Commencement Kindness


It’s that time of year. Commencement ceremonies are taking place around the world. Young men and women find themselves at the end, of arguably, the most invigorating time of their lives. Invigorating in the sense that rarely, outside of the four years (plus or minus) of university/college, do the intellectual and social intersect to provide such a consistent, enduring, sense of power, enthusiasm, and attainable vision. Coming to the end of that time is filled with what my five-year-old would call, mixed-emotions. As the dean at my son’s recent, commencement ceremony noted, these mixed-emotions apply equally to parents, as well as, the graduates themselves. I was grateful that he acknowledged me. He wisely quoted Erma Bombeck, “Graduation day is tough for adults. They go to the ceremony as parents. They come home as contemporaries. After twenty-two years of child-raising, they are unemployed.”

Although my beautiful son, whom I’m sure just yesterday, was crawling up on my lap with a well-loved book, leaping off the couch proudly wrapped in his superman cape, and relentlessly practicing kick-flips on the driveway, was beaming; I spent most of day unsuccessfully choking back tears. Unemployment is an emotional shock.

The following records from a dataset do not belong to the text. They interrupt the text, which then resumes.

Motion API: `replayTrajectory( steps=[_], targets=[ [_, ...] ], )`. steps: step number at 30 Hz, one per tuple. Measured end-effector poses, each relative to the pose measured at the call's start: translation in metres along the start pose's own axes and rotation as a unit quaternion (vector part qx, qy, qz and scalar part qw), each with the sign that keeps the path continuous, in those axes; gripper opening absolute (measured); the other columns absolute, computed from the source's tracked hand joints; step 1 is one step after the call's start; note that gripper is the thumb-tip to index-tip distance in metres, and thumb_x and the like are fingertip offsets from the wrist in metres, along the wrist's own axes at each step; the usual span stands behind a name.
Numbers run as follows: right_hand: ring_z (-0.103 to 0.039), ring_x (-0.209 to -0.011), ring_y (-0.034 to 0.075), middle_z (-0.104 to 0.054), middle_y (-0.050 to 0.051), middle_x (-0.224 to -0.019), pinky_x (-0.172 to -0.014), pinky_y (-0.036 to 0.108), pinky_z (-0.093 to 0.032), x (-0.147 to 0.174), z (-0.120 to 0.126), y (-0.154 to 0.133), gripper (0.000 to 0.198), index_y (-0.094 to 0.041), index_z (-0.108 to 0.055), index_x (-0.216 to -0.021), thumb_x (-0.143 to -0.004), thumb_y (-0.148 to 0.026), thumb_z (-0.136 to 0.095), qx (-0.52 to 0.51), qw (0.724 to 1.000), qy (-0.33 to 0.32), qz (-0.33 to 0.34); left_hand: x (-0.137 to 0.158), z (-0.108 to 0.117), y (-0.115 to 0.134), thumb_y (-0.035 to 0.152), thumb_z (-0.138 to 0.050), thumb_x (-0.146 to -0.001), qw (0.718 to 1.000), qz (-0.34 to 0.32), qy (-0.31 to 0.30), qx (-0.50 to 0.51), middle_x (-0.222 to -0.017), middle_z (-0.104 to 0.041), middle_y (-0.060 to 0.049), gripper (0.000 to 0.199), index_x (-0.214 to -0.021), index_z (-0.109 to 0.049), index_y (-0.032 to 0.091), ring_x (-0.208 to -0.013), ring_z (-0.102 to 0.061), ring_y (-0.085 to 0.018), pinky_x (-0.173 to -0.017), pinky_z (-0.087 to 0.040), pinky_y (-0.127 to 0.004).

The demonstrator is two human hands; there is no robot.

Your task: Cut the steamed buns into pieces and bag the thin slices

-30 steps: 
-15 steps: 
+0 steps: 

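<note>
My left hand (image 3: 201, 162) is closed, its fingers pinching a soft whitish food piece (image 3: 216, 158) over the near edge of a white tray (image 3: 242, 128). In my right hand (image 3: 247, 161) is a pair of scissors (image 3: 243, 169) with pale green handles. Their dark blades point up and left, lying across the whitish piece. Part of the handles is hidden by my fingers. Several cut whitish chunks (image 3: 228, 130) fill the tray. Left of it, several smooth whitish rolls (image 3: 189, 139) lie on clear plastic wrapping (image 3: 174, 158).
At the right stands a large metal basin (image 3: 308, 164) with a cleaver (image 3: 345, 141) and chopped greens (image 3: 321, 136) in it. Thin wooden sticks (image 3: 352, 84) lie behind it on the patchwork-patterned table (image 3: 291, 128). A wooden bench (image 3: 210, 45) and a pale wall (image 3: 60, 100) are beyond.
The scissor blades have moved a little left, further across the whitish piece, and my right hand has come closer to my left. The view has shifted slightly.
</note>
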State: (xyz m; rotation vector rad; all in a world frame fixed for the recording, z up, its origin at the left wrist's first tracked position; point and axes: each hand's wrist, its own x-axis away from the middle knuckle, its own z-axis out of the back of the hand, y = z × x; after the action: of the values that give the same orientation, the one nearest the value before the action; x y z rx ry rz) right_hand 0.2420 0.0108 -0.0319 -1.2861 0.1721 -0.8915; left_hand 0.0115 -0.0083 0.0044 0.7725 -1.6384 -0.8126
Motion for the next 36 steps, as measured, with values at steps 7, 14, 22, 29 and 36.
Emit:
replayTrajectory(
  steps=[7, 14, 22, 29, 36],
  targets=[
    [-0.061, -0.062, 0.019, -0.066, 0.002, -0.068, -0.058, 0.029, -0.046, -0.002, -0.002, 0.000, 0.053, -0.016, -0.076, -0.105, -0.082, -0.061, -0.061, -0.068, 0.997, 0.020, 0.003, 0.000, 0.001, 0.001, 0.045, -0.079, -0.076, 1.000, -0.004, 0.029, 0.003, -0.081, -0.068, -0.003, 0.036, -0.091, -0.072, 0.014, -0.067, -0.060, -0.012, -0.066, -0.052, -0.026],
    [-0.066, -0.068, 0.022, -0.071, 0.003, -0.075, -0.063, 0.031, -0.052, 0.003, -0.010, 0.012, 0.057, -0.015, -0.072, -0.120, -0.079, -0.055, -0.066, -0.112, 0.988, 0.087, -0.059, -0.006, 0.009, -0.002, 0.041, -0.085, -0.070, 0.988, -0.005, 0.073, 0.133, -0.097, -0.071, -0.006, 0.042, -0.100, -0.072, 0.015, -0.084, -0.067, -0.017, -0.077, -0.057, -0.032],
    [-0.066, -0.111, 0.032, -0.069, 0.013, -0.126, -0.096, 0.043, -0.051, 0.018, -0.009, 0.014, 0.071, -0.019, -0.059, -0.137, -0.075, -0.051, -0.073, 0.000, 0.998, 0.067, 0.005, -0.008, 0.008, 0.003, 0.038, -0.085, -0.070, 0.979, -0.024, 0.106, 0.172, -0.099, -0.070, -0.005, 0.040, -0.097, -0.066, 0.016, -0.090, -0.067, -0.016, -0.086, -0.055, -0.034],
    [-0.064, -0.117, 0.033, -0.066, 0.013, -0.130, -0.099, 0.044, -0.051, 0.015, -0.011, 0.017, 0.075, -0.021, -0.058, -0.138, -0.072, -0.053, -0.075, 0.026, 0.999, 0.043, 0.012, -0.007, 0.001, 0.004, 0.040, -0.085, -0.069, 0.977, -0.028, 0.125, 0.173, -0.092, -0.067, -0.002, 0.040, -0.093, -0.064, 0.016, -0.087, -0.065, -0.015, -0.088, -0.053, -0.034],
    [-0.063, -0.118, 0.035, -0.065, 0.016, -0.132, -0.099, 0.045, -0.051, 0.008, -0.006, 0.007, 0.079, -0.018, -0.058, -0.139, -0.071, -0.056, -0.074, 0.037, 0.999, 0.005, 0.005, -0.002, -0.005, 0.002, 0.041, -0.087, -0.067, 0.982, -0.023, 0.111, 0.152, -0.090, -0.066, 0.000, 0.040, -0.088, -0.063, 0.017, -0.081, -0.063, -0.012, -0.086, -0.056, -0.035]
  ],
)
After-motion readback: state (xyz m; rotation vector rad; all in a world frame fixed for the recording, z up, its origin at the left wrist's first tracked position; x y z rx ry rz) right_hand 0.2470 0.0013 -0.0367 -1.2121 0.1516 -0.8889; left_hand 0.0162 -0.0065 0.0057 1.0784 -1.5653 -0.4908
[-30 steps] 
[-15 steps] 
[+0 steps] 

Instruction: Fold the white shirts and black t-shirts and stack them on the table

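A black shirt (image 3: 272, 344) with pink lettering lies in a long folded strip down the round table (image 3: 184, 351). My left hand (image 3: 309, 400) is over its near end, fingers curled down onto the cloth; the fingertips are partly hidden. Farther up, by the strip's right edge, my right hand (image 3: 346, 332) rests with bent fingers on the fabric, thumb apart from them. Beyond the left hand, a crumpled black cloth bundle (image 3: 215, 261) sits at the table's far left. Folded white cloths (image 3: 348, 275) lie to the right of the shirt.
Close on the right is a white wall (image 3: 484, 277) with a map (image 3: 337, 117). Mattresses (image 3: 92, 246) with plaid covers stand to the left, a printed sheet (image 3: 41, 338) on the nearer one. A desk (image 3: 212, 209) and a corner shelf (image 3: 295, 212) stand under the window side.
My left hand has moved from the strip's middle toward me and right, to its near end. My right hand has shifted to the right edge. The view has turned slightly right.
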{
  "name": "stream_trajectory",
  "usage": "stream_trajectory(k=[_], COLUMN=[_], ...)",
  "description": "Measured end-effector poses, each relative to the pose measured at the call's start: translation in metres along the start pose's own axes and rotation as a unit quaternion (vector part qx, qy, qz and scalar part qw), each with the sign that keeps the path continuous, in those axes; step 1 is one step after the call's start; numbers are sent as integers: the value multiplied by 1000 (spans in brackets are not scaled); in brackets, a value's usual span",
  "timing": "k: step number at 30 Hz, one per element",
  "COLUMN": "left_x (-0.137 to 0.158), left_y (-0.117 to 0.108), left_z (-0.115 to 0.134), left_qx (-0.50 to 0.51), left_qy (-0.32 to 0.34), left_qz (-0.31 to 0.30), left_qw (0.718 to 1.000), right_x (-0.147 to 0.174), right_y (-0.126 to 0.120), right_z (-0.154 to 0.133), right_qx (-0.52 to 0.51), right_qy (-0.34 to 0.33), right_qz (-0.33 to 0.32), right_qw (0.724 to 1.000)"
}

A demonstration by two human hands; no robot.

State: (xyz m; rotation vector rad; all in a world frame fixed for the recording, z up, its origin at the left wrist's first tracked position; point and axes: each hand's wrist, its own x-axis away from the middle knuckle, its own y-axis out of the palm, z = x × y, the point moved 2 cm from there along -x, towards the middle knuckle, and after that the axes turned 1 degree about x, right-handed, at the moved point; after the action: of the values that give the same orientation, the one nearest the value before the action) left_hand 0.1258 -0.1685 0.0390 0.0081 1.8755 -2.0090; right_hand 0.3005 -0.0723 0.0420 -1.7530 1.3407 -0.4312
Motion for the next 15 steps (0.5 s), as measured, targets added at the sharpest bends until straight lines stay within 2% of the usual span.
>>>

As such, I was intrigued when I discovered the wonderful (and new favourite) website called, brainpickings. They recently featured, “Words to live by: 5 Timeless Commencement Addresses.” I won’t torture you with my interpretation or synopsis of all five speakers, suffice to say, they are worth a listen. But I will provide you with just a couple treasures that inspired me.

J.K. Rowlings (Harry Potter fame) addressed Harvard graduates in 2008. Her address rekindled my secret longing to have been born British – how else to have such a natural sense of humour, wit, and timing? Jealousy aside, let me leave you with this, “We do not need magic to transform our world, we carry all the power we need inside us already: we have the power to imagine better.”

Then, from Jeff Bezos (founder of Amazon), “It’s harder to be kind, than clever………Cleverness is a gift, kindness is a choice. Gifts are easy — they’re given after all. Choices can be hard. You can seduce yourself with your gifts if you’re not careful, and if you do, it’ll probably be to the detriment of your choices.”

So I would say, in my Commencement address, “ Each of you has the power to profoundly change the world each and every day. You do not have to aspire to greatness, you simply chose to be kind. Imagine that world, then make the choice to create it.”

My son Kohen, and my unemployed self.

1 comment:

Anonymous said...

Sweet, congrats Cohen, boy is he all grown up. Good job mom, even if you are unemployed.